To do —
Please repeat exactly the lines below from the one containing "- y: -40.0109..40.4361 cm" down to the one containing "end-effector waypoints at", both included, and nothing else.

Saved entries:
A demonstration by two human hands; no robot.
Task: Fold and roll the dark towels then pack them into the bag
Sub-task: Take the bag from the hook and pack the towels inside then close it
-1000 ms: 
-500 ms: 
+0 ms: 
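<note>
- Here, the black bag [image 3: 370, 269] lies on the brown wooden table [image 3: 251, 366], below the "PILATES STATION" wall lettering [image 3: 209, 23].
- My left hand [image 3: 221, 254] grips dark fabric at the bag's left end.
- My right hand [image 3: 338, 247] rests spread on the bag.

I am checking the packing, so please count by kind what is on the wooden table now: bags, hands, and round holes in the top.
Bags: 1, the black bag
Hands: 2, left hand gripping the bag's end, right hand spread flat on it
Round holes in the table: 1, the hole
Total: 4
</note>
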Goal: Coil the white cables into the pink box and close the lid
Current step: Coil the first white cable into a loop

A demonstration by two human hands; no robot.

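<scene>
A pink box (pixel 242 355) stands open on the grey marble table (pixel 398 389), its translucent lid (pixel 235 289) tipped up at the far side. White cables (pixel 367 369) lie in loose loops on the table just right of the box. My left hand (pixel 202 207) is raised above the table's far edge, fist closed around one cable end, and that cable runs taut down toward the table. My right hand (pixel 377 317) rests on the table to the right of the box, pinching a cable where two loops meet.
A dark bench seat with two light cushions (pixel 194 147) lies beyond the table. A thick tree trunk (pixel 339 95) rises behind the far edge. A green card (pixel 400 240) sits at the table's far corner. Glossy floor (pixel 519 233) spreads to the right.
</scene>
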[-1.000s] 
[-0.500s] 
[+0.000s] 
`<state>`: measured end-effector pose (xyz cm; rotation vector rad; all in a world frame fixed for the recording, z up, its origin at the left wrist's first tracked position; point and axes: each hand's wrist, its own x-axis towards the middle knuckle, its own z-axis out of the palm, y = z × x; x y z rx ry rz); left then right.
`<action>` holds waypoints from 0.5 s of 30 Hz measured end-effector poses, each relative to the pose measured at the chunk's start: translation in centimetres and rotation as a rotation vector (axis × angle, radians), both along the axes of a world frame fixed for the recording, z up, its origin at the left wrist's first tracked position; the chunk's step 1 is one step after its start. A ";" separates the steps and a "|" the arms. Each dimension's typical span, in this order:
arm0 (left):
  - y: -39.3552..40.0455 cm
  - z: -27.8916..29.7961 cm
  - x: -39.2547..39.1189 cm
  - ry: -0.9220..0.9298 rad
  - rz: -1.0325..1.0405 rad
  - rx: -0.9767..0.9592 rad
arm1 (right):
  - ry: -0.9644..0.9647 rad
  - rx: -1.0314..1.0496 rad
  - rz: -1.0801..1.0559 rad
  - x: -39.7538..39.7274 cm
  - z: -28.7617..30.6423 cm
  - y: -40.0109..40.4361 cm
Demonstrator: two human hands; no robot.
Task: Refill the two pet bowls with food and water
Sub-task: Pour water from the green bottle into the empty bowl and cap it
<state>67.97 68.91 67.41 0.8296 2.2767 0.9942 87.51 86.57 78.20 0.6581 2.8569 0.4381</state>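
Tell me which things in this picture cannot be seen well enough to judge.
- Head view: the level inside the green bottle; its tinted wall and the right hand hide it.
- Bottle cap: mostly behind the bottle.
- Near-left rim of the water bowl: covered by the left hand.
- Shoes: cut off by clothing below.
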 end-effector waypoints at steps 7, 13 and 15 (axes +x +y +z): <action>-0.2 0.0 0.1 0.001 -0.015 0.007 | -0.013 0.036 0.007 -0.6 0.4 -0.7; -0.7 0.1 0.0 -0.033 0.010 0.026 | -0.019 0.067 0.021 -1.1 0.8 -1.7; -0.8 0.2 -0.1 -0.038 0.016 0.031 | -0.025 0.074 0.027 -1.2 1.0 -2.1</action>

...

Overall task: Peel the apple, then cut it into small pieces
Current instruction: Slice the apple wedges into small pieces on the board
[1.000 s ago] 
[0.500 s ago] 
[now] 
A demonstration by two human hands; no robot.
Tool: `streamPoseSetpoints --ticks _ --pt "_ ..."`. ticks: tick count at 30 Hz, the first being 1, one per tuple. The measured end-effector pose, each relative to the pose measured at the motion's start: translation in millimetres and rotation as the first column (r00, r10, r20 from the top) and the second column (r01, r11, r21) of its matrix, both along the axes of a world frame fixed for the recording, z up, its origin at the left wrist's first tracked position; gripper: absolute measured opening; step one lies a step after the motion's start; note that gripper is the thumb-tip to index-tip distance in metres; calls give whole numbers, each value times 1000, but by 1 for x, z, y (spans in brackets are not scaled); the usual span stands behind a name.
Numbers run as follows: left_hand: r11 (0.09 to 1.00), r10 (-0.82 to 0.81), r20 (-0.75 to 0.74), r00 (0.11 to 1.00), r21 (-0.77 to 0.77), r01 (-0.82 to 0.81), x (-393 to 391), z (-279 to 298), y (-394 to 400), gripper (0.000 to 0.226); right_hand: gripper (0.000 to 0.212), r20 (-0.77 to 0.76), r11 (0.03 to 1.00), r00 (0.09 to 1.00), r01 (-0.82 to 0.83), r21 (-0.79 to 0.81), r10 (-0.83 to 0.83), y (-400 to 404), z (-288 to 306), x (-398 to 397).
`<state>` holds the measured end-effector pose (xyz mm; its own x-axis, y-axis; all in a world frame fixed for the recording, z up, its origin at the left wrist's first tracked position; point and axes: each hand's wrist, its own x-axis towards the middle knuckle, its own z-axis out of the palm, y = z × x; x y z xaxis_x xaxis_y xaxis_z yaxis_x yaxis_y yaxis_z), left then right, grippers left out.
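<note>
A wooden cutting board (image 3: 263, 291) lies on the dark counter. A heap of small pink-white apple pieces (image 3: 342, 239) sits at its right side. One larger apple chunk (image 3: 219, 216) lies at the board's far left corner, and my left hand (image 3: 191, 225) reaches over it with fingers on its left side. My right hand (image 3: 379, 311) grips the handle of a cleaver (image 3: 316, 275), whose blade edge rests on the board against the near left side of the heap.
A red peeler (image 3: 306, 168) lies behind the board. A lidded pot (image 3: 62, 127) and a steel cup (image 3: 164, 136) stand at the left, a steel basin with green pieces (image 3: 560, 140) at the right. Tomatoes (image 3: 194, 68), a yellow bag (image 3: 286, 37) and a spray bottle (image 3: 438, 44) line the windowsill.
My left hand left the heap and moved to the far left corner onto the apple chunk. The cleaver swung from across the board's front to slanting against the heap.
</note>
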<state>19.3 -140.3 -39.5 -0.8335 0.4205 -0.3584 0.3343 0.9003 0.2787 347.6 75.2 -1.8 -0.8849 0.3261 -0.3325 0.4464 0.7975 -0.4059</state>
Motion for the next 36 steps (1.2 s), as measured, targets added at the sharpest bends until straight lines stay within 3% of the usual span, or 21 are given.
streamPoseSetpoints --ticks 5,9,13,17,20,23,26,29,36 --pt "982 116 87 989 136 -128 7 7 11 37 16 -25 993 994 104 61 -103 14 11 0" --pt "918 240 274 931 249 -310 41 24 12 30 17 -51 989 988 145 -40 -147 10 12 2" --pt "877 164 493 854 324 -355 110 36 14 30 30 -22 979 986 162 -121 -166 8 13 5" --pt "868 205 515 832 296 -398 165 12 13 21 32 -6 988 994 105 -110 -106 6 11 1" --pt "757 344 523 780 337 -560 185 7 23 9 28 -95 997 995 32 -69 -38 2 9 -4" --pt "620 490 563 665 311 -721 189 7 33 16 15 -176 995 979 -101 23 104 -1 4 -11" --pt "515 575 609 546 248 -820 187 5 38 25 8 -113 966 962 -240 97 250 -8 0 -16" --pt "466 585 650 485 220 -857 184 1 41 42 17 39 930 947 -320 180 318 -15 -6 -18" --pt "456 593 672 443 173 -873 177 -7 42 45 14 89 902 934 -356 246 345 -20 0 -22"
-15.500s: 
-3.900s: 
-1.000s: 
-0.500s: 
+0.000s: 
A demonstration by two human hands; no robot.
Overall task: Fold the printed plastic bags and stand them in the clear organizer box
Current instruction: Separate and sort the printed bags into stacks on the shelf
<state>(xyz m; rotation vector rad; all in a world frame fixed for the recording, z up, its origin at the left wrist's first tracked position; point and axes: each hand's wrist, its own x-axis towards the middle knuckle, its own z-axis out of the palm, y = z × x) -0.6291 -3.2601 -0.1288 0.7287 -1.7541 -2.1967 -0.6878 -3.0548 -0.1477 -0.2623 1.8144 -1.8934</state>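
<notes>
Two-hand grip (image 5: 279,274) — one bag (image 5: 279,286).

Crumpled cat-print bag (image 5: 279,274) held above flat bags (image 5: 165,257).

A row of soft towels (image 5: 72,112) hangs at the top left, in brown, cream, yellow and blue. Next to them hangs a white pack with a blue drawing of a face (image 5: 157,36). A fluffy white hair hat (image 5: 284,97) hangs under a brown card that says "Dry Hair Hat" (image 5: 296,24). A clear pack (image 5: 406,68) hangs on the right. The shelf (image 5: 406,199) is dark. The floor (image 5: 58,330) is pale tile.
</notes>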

Solved exercise —
  - y: -40.0109..40.4361 cm
Demonstrator: two human hands; no robot.
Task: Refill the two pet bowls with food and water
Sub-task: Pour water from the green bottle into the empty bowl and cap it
<state>67.97 68.91 67.41 0.8296 2.2767 0.9942 87.51 86.57 78.20 0.6581 2.8569 0.4381</state>
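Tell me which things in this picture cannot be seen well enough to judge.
- Head view: the level inside the green bottle; its tinted wall and the right hand hide it.
- Bottle cap: mostly behind the bottle.
- Near-left rim of the water bowl: covered by the left hand.
- Shoes: cut off by clothing below.
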 end-effector waypoints at steps 7, 13 and 15 (axes +x +y +z): <action>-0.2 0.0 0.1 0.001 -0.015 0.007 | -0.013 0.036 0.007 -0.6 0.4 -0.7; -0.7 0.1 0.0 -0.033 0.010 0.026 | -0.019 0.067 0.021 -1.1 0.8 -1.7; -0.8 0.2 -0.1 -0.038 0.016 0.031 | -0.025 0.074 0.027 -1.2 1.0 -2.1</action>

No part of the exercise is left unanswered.